Someone once said to me, “you’ll struggle all your life.” I know at the time she meant financial struggle and I was immediately offended. I stewed. A few days later, I stopped focusing on the comment itself and began to think about my reaction to it. Many writers, including Marianne Williamson, believe the only two authentic emotions are love and fear. If this is true, my being offended was definitely a response of the latter. I had experienced a lot of struggle in my life. She had made a matter-of-fact statement with no way of knowing that it would set off an emotional chain reaction.
Over the next few days, I cycled through a lot of emotions, authentic and otherwise. My being offended was only the first. A lot of my struggle had been in childhood. I felt angry about that. Mostly towards my parents. Quickly though, I began to deny it altogether: I had not always struggled. I had periods of financial success in decent jobs. Plus, I had just finished a degree, which should position me to have even greater earning power. (That last one was probably fear again.)

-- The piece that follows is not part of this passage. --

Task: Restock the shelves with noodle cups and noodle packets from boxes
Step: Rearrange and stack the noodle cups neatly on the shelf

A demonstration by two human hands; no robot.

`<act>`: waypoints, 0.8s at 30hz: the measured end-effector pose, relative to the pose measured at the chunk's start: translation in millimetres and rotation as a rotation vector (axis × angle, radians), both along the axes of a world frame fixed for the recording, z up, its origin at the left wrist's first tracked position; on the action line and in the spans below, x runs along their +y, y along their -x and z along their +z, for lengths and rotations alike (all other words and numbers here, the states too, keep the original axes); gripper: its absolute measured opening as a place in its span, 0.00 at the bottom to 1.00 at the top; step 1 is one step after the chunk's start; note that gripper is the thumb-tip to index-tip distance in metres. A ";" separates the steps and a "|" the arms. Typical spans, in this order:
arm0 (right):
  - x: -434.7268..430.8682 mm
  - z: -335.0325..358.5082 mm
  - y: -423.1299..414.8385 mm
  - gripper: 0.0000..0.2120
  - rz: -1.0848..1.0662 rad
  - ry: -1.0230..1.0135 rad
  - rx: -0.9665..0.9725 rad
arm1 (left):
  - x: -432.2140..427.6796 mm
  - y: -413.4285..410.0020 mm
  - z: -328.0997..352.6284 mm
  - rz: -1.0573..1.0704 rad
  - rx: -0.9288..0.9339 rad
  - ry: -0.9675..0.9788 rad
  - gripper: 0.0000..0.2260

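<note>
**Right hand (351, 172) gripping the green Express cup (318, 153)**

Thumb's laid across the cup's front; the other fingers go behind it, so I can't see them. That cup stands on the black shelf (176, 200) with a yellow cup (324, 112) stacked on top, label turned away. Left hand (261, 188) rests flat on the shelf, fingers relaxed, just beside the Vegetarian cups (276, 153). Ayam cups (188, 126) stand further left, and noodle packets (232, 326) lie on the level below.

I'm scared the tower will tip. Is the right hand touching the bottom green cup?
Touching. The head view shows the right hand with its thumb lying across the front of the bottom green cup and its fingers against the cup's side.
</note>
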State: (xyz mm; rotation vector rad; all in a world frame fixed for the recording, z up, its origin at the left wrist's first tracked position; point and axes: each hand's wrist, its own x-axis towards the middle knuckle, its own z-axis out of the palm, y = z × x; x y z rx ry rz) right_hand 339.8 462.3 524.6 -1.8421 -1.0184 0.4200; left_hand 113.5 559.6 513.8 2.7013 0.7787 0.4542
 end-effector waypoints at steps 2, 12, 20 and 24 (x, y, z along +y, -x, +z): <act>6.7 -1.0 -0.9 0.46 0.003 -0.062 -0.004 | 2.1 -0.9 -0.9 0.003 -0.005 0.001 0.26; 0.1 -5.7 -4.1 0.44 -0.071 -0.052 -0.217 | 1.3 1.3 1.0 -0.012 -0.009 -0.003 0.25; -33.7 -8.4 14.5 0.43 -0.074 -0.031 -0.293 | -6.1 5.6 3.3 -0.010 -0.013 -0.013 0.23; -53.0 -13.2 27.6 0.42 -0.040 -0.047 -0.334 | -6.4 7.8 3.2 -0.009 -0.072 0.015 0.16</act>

Then, I spent a couple days negotiating with the universe. So far I had experienced my fair share of hardships and had emerged a better person, I thought. That meant my life was going to get easier – right? Not necessarily. What I had come to know for sure was that all of our experiences are an opportunity to learn and grow. I realize that I do not have to understand everything in this life time. But, I want to make sure I learn everything I can from every life experience while I’m here. That I try to understand myself a little better. That I grow into the person I have the potential to become.
The hard part was accepting (graciously) that I may not always understand how my struggle will inform my growth. I know that some of the most difficult situations I have encountered have ended with a lesson of strength. When you exercise a muscle, it stretches, strains, and tears. It is in the recovery phase where the muscle not only heals itself, but actually gets stronger. All the struggles that I have been through in my life have made me stronger.

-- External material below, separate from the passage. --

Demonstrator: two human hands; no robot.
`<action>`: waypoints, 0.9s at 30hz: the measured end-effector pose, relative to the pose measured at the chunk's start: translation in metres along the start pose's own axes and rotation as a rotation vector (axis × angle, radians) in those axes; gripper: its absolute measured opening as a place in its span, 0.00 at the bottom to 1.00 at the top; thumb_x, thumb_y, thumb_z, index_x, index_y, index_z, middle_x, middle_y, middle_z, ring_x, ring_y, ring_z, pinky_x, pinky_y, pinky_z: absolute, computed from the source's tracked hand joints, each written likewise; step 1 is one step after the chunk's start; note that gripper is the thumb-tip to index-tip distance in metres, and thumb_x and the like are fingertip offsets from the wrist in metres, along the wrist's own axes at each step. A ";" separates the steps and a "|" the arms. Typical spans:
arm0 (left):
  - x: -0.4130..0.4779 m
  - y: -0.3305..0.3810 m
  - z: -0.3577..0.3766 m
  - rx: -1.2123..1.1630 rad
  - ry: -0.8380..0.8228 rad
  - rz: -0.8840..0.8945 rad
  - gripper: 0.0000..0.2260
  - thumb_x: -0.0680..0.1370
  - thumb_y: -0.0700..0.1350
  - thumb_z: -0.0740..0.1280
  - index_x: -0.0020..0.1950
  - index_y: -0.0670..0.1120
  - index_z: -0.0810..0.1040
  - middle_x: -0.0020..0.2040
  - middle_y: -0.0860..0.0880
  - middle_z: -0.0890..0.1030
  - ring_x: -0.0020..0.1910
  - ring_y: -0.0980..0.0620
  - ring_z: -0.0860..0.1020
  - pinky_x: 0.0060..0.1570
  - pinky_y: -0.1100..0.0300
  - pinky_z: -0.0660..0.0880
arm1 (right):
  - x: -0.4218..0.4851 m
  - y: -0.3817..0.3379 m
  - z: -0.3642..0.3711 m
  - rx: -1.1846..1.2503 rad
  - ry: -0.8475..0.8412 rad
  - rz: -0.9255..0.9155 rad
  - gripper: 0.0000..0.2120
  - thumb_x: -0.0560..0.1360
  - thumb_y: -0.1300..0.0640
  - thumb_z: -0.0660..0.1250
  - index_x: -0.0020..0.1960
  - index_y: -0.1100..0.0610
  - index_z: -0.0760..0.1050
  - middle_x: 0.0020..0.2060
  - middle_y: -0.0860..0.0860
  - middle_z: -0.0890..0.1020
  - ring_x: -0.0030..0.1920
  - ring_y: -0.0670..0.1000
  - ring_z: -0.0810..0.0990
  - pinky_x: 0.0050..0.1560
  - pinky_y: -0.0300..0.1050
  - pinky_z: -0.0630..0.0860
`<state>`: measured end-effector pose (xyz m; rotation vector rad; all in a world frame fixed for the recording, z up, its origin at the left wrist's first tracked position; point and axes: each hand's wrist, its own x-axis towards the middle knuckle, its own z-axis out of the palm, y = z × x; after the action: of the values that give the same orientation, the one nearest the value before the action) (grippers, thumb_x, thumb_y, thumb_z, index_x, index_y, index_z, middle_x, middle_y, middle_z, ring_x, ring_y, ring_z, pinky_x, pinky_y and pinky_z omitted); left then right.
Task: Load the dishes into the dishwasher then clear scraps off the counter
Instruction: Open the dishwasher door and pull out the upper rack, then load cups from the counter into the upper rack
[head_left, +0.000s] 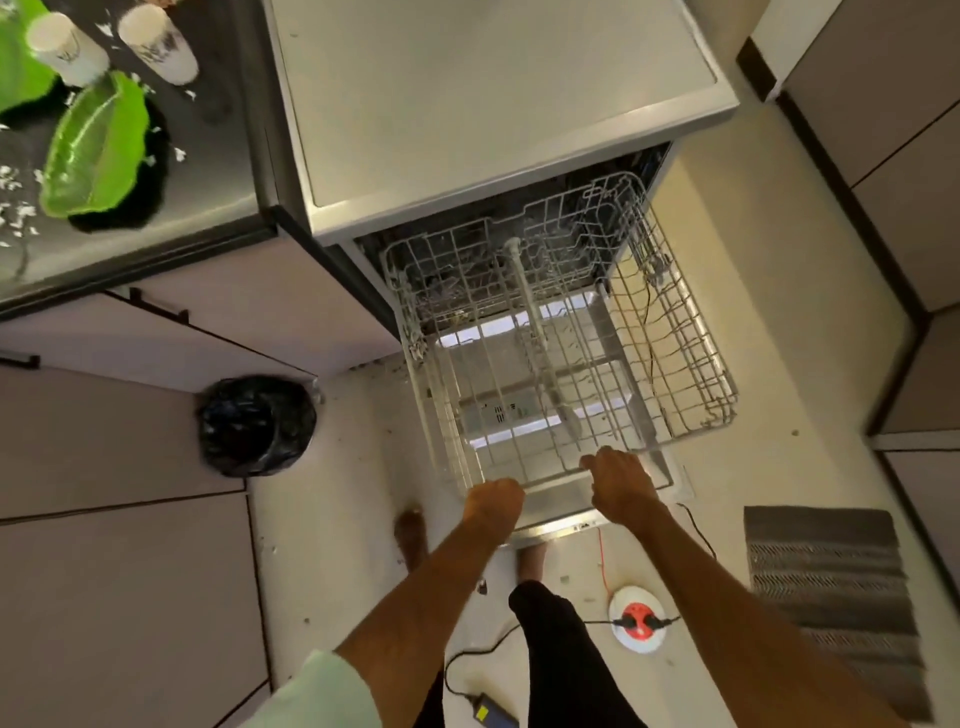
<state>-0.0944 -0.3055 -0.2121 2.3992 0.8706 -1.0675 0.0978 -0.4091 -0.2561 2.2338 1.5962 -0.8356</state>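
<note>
Wire rack, front rail gripped by left hand, right hand

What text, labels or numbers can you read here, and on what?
No text is legible.
Left white cup: dark print, too blurred.
Right white cup: dark print, too blurred.
Dishwasher door label, seen through the rack: too small.
Door edge markings: too small.
</note>
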 end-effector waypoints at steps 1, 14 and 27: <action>0.000 -0.002 0.000 -0.020 -0.005 -0.005 0.16 0.83 0.36 0.60 0.70 0.38 0.68 0.66 0.39 0.76 0.65 0.38 0.77 0.62 0.47 0.74 | 0.002 -0.002 -0.001 0.007 -0.012 -0.001 0.19 0.77 0.59 0.64 0.67 0.53 0.74 0.59 0.54 0.76 0.60 0.55 0.77 0.67 0.48 0.67; -0.038 -0.030 -0.010 -0.358 -0.093 0.022 0.23 0.80 0.35 0.61 0.76 0.40 0.66 0.71 0.38 0.72 0.70 0.40 0.72 0.69 0.48 0.70 | -0.021 -0.031 -0.035 0.277 -0.154 -0.014 0.32 0.77 0.62 0.68 0.78 0.57 0.62 0.74 0.56 0.71 0.75 0.57 0.68 0.78 0.54 0.59; -0.205 -0.238 -0.123 -0.618 0.461 -0.213 0.18 0.77 0.34 0.60 0.67 0.39 0.77 0.65 0.37 0.78 0.64 0.36 0.76 0.63 0.45 0.73 | -0.013 -0.298 -0.257 0.436 0.154 -0.453 0.13 0.84 0.60 0.58 0.52 0.64 0.80 0.50 0.63 0.84 0.52 0.63 0.81 0.54 0.55 0.75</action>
<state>-0.2949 -0.1409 0.0032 2.0553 1.3907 -0.2217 -0.1057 -0.1781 -0.0114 2.2837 2.2246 -1.2587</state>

Struggle, reflection, growth.
In the end, I realized that in itself is the lesson: I do not need to be adverse to struggle. I have the choice to change my perspective. How I perceive struggle in my life is bigger than the struggle itself. I knew this would not be the last time someone would say something that might get me cycling through a plethora of emotions. Now, I feel more confident that I can do it quickly trying to gain perspective.
Regardless of the struggles I may encounter, I am immensely grateful for the ability to recognize the lessons and draw strength. I can also choose to be grateful towards the person who made the comment to begin with. If it hadn’t been said, I may not have had the opportunity to learn something so valuable about myself and my life.